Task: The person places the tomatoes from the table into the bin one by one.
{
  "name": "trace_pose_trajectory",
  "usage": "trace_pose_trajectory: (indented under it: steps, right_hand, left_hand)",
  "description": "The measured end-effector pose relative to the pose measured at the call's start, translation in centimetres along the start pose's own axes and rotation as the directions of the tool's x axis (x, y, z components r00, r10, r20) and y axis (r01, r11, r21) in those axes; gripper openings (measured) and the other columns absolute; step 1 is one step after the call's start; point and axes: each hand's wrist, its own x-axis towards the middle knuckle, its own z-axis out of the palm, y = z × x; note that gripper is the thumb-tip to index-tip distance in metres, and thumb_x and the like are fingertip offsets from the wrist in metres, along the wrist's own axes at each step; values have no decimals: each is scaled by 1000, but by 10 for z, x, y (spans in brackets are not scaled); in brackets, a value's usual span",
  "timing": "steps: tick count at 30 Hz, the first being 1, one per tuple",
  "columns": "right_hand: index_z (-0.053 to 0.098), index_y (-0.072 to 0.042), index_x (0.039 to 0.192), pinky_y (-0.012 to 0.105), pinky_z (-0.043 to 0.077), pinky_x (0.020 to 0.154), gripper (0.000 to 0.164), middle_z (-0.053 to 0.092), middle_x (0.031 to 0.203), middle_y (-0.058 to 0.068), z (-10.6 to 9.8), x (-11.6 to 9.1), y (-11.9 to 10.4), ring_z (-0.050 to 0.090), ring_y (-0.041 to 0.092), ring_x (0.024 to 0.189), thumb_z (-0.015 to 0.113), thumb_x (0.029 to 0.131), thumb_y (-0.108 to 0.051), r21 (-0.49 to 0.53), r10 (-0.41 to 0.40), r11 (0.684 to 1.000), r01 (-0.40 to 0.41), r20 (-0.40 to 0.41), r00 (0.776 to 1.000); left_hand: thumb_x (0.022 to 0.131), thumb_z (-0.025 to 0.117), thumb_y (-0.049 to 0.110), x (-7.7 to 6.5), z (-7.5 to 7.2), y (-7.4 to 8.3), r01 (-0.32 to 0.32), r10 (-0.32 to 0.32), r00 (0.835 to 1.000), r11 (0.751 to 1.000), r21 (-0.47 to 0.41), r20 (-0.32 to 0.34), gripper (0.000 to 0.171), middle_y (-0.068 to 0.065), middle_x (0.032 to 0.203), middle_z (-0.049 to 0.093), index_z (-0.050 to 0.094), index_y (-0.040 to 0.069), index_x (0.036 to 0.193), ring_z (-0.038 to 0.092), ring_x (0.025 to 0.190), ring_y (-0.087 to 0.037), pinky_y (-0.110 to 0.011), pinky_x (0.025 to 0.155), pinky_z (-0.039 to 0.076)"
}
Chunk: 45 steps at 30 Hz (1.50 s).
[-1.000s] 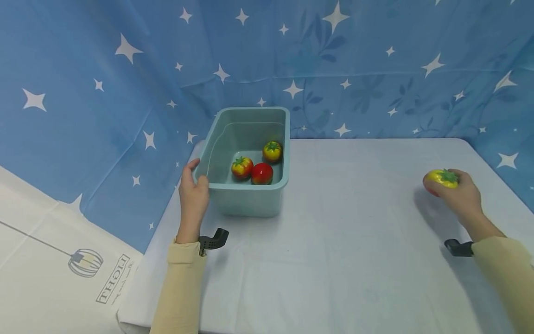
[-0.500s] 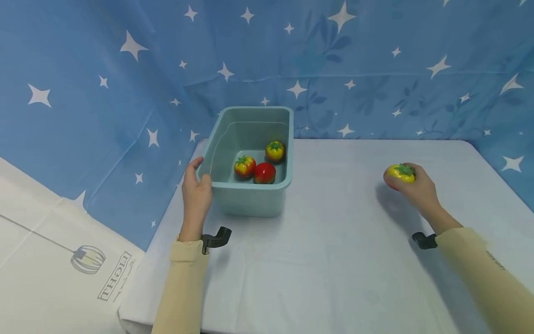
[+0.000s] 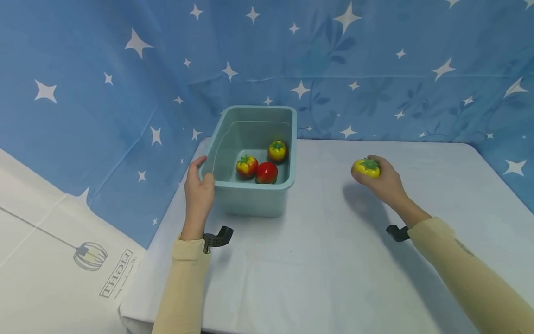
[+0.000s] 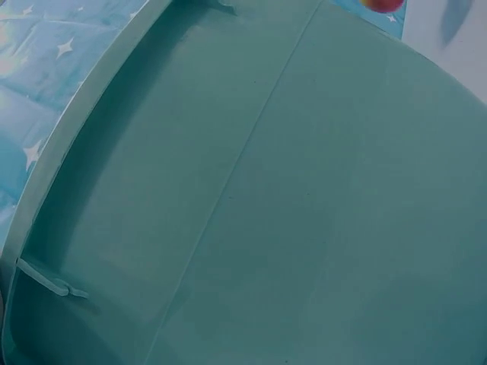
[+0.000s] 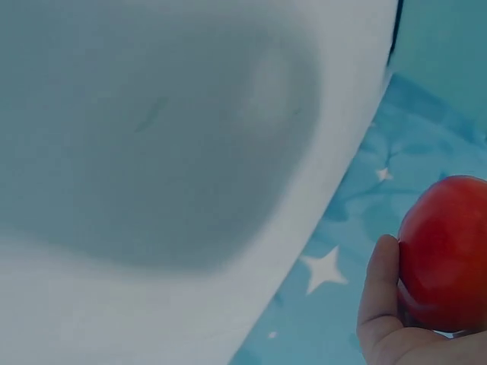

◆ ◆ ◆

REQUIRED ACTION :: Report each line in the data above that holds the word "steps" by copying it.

RESPONSE TO THE TASK ::
  "usage": "trace_pose_trajectory: (indented under it: steps, right_hand, left_hand)",
  "timing": "steps: tick count at 30 Hz, the first being 1, one per tuple",
Chunk: 45 steps at 30 Hz (1.50 s).

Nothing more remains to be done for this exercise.